### Activity
Begin at the first line below and copy each line exactly, ending with the line where "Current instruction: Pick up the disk" appears.

━━━━━ The data ━━━━━

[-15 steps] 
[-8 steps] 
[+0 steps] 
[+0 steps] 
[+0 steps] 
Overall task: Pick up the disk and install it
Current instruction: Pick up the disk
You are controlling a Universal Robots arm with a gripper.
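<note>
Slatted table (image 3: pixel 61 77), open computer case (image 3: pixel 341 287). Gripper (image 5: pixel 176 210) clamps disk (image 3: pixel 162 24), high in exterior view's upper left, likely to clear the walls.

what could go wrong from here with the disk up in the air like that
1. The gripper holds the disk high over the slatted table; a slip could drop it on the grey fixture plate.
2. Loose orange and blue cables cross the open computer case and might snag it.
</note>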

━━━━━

### Solution below
[-15 steps] 
[-8 steps] 
[+0 steps] 
[+0 steps] 
[+0 steps] 
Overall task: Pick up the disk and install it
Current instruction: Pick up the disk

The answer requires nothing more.